Go Primer

This guide can be used to get decently skilled with Golang

TDD:

Steps: - Write a test - Make the compiler pass - Run the test, see that it fails and check the error message is meaningful - Write enough code to make the test pass - Refactor

By ensuring your tests are fast and setting up your tools so that running tests is simple you can get in to a state of flow when writing your code. By not writing tests you are committing to manually checking your code by running your software which breaks your state of flow and you won't be saving yourself any time, especially in the long run

Gotchas:

  • You can launch the docs locally by running godoc -http :8000. If you go to localhost:8000/pkg you will see all the packages installed on your system.
    • If you don't have godoc command, then maybe you are using the newer version of Go (1.14 or later) which is no longer including godoc.

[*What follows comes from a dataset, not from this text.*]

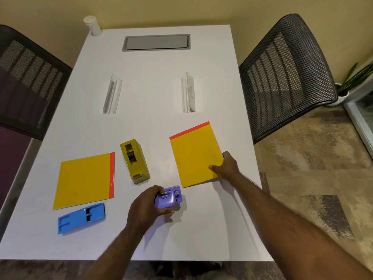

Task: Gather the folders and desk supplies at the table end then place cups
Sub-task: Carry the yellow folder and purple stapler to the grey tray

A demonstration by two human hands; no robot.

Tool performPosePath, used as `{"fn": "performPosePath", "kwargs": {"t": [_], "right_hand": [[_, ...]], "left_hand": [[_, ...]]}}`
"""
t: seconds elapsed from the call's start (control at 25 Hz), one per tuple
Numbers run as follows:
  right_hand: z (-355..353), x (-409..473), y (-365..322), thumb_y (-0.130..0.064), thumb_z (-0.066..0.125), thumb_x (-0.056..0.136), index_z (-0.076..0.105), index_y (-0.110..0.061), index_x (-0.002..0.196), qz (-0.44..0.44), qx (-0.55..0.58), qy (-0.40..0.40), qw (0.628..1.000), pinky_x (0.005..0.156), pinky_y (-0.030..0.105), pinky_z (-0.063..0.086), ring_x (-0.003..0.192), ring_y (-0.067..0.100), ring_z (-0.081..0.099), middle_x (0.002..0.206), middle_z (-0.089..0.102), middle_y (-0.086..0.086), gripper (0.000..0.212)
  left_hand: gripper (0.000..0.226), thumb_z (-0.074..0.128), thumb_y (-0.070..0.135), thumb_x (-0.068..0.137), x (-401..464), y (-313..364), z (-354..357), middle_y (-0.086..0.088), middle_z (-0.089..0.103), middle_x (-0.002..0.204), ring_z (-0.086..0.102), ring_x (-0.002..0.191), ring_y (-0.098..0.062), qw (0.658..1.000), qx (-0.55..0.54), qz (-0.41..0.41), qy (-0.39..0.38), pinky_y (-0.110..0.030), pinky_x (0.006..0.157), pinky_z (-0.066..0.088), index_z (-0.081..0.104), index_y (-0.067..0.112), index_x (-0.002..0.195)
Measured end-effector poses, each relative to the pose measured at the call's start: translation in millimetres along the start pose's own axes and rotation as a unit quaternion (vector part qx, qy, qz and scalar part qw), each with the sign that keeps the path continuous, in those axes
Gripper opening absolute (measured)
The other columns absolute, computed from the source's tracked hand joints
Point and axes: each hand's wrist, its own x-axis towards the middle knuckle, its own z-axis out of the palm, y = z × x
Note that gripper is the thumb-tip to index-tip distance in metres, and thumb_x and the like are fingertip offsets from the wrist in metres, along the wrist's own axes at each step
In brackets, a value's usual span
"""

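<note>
From my remote seat, reading left to right: the blue stapler (81, 217) and the left yellow folder (85, 179) lie untouched near the left edge of the white table (153, 93), with the olive tape dispenser (134, 161) just beside the folder. My left hand (145, 207) is closed around the purple hole punch (168, 197); I judge the hold to sit on its end, so it could twist or slip out on lifting. My right hand (227, 165) pinches the corner of the right yellow folder (194, 154), thumb on top; a one-corner hold could let the folder sag, fan open, or slide toward the nearby right table edge. The white cups (92, 25) stand at the far left corner, well apart from everything.
</note>
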Motion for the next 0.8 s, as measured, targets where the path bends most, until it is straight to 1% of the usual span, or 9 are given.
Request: {"fn": "performPosePath", "kwargs": {"t": [0.12, 0.16, 0.28, 0.36, 0.48, 0.64, 0.72, 0.76, 0.8], "right_hand": [[-6.2, -21.9, 1.8, -0.012, 0.071, 0.085, 0.049, -0.003, 0.118, -0.024, 0.114, -0.007, 0.993, 0.087, 0.051, 0.053, 0.107, 0.039, 0.059, 0.119, 0.059, 0.022, 0.041], [-9.3, -30.5, 2.6, -0.009, 0.069, 0.086, 0.05, -0.004, 0.117, -0.03, 0.144, -0.006, 0.989, 0.087, 0.053, 0.053, 0.106, 0.04, 0.059, 0.118, 0.06, 0.021, 0.037], [-19.4, -58.5, 10.7, -0.003, 0.065, 0.089, 0.052, -0.006, 0.12, -0.04, 0.204, -0.007, 0.978, 0.089, 0.057, 0.053, 0.106, 0.039, 0.062, 0.118, 0.062, 0.02, 0.033], [-27.8, -83.0, 16.9, -0.002, 0.062, 0.09, 0.054, -0.01, 0.122, -0.041, 0.241, 0.001, 0.97, 0.088, 0.053, 0.055, 0.104, 0.036, 0.064, 0.118, 0.064, 0.017, 0.034], [-39.1, -123.4, 28.3, -0.003, 0.061, 0.092, 0.053, -0.016, 0.122, -0.036, 0.301, 0.034, 0.952, 0.076, 0.041, 0.059, 0.095, 0.025, 0.067, 0.113, 0.067, 0.009, 0.034], [-55.4, -191.7, 56.3, -0.004, 0.061, 0.092, 0.055, -0.019, 0.122, -0.007, 0.348, 0.119, 0.93, 0.065, 0.03, 0.058, 0.09, 0.018, 0.07, 0.108, 0.069, 0.002, 0.034], [-62.3, -229.1, 73.7, -0.005, 0.059, 0.093, 0.055, -0.021, 0.119, -0.001, 0.365, 0.171, 0.915, 0.061, 0.029, 0.057, 0.086, 0.017, 0.07, 0.106, 0.07, 0.001, 0.031], [-66.0, -246.0, 81.4, -0.006, 0.059, 0.094, 0.056, -0.023, 0.117, 0.0, 0.367, 0.198, 0.909, 0.06, 0.031, 0.057, 0.085, 0.017, 0.07, 0.105, 0.07, 0.001, 0.03], [-69.4, -261.6, 89.5, -0.007, 0.058, 0.094, 0.055, -0.025, 0.116, 0.004, 0.365, 0.221, 0.904, 0.063, 0.035, 0.058, 0.086, 0.019, 0.07, 0.105, 0.069, 0.001, 0.029]], "left_hand": [[0.065, 0.079, 0.06, 0.054, -6.2, 6.1, -3.1, 0.011, 0.063, 0.099, 0.057, 0.081, -0.009, 1.0, 0.004, 0.009, 0.007, -0.016, 0.066, 0.045, 0.056, 0.029, 0.105], [0.064, 0.081, 0.059, 0.055, -9.5, 7.6, -4.9, 0.011, 0.063, 0.1, 0.057, 0.082, -0.01, 1.0, 0.014, 0.017, 0.006, -0.015, 0.065, 0.044, 0.057, 0.028, 0.106], [0.064, 0.083, 0.058, 0.056, -22.5, 9.1, -9.8, 0.014, 0.063, 0.1, 0.056, 0.082, -0.007, 0.997, 0.053, 0.052, 0.001, -0.01, 0.062, 0.037, 0.057, 0.03, 0.107], [0.063, 0.082, 0.06, 0.057, -31.1, 9.9, -13.8, 0.013, 0.064, 0.101, 0.056, 0.082, -0.007, 0.995, 0.063, 0.077, -0.004, -0.01, 0.062, 0.039, 0.056, 0.031, 0.107], [0.06, 0.082, 0.062, 0.055, -35.5, 12.3, -21.7, 0.013, 0.064, 0.096, 0.057, 0.078, -0.009, 0.992, 0.063, 0.112, 0.002, -0.017, 0.06, 0.041, 0.055, 0.032, 0.099], [0.06, 0.083, 0.063, 0.051, -35.6, 27.9, -25.7, 0.014, 0.063, 0.087, 0.057, 0.072, -0.014, 0.981, 0.059, 0.183, 0.002, -0.026, 0.058, 0.043, 0.056, 0.03, 0.092], [0.059, 0.085, 0.06, 0.051, -38.9, 42.8, -20.8, 0.015, 0.062, 0.086, 0.057, 0.073, -0.015, 0.975, 0.046, 0.218, -0.003, -0.031, 0.06, 0.046, 0.056, 0.029, 0.091], [0.058, 0.085, 0.059, 0.051, -40.3, 51.3, -17.4, 0.015, 0.062, 0.085, 0.058, 0.073, -0.015, 0.972, 0.04, 0.231, -0.006, -0.032, 0.06, 0.046, 0.056, 0.029, 0.091], [0.056, 0.086, 0.057, 0.052, -41.3, 59.9, -13.7, 0.015, 0.062, 0.085, 0.058, 0.073, -0.015, 0.97, 0.034, 0.239, -0.011, -0.032, 0.06, 0.046, 0.055, 0.029, 0.09]]}}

You can manually install it with go install golang.org/x/tools/cmd/godoc@latest.
  • The official site to visit any public package docs in golang is https://pkg.go.dev. If you are coming from the python background then this is similar to pypi.org
  • Testing:
    • It is important to question the value of your tests. It should not be a goal to have as many tests as possible, but rather to have as much confidence as possible in your code base. Having too many tests can turn in to a real problem and it just adds more overhead in maintenance. Every test has a cost.